## REQUIRED WORK
Write out the whole listing word for word.

## DATA PROVIDED

--------------------------------------------------

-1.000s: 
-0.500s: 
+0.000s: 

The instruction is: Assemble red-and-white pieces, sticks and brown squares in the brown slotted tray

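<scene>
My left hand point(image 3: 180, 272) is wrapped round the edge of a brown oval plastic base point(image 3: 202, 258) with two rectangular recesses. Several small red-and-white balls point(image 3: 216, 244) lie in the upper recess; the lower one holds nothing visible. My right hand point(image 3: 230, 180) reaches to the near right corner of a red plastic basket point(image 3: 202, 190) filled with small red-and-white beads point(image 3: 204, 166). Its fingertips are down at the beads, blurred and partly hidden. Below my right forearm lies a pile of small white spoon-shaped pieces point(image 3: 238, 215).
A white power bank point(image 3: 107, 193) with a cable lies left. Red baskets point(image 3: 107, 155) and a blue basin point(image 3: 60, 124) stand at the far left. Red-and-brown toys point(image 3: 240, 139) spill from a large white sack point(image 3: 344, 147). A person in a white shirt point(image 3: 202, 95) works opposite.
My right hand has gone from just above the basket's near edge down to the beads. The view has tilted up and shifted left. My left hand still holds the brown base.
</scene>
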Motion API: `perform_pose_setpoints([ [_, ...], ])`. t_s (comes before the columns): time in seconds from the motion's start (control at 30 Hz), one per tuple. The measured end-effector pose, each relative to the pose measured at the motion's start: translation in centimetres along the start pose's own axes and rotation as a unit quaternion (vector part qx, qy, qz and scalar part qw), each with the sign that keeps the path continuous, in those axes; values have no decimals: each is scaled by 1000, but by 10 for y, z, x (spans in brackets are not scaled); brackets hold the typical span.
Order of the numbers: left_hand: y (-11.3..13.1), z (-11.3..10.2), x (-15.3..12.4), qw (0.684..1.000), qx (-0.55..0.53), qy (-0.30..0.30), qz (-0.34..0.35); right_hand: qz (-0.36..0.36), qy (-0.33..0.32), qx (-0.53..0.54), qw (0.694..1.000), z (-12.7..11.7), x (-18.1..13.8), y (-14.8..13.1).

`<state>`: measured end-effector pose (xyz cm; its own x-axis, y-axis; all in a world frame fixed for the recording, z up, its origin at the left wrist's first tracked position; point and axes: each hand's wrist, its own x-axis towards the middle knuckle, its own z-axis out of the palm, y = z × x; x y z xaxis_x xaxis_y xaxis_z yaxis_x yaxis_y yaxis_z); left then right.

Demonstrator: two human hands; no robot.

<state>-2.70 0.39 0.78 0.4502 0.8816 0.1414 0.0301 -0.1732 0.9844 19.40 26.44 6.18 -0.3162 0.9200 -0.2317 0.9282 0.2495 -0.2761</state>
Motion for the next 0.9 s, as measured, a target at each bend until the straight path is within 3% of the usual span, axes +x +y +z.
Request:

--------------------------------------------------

## ANSWER TO THE EXERCISE
-1.000s: 
-0.500s: 
+0.000s: 

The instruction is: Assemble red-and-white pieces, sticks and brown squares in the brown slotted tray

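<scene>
My left hand point(image 3: 180, 272) is wrapped round the edge of a brown oval plastic base point(image 3: 202, 258) with two rectangular recesses. Several small red-and-white balls point(image 3: 216, 244) lie in the upper recess; the lower one holds nothing visible. My right hand point(image 3: 230, 180) reaches to the near right corner of a red plastic basket point(image 3: 202, 190) filled with small red-and-white beads point(image 3: 204, 166). Its fingertips are down at the beads, blurred and partly hidden. Below my right forearm lies a pile of small white spoon-shaped pieces point(image 3: 238, 215).
A white power bank point(image 3: 107, 193) with a cable lies left. Red baskets point(image 3: 107, 155) and a blue basin point(image 3: 60, 124) stand at the far left. Red-and-brown toys point(image 3: 240, 139) spill from a large white sack point(image 3: 344, 147). A person in a white shirt point(image 3: 202, 95) works opposite.
My right hand has gone from just above the basket's near edge down to the beads. The view has tilted up and shifted left. My left hand still holds the brown base.
</scene>
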Motion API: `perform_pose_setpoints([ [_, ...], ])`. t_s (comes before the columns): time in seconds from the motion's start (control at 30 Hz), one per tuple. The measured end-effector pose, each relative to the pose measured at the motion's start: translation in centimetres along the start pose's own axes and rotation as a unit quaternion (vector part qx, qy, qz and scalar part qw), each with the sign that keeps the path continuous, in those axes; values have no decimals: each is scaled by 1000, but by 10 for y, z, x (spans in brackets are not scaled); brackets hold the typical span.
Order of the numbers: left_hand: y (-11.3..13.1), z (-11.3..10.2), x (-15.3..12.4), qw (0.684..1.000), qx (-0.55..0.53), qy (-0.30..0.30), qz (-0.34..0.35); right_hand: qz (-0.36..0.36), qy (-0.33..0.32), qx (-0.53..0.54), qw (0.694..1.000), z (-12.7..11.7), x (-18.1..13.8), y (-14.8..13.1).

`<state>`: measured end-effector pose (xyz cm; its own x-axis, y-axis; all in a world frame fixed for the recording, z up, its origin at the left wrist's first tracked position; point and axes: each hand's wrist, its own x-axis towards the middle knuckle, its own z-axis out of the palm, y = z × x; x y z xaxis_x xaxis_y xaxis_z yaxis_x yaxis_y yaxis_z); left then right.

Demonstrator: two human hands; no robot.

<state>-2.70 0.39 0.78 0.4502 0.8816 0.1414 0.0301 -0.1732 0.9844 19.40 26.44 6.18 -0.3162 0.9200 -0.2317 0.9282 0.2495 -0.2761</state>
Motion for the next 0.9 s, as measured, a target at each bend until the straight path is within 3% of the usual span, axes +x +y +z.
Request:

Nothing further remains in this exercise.